▶ What you will do
Copy out the listing beneath, missing nothing.

▶ Data shown
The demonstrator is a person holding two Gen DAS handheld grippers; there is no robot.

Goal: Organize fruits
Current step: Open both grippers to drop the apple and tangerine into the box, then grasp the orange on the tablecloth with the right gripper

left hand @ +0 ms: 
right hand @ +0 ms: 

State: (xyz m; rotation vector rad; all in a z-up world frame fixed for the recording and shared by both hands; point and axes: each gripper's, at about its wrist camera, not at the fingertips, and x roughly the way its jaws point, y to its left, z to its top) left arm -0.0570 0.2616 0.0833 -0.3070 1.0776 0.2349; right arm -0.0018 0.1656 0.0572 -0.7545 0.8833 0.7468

▶ Task answer
The demonstrator is a person holding two Gen DAS handheld grippers; there is no robot.

Goal: Organize fruits
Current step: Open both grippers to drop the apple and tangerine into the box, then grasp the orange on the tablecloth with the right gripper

left hand @ +0 ms: 
right hand @ +0 ms: 

State: (xyz m; rotation vector rad; all in a z-up world frame fixed for the recording and shared by both hands; point and axes: each gripper's, at about its wrist camera, not at the fingertips, and x roughly the way its jaws point, y to its left, z to its top) left arm -0.0570 0.2616 0.0833 -0.3070 1.0776 0.2349; right arm -0.0018 0.1656 0.0572 -0.7545 0.8833 0.7468

This output requires nothing further.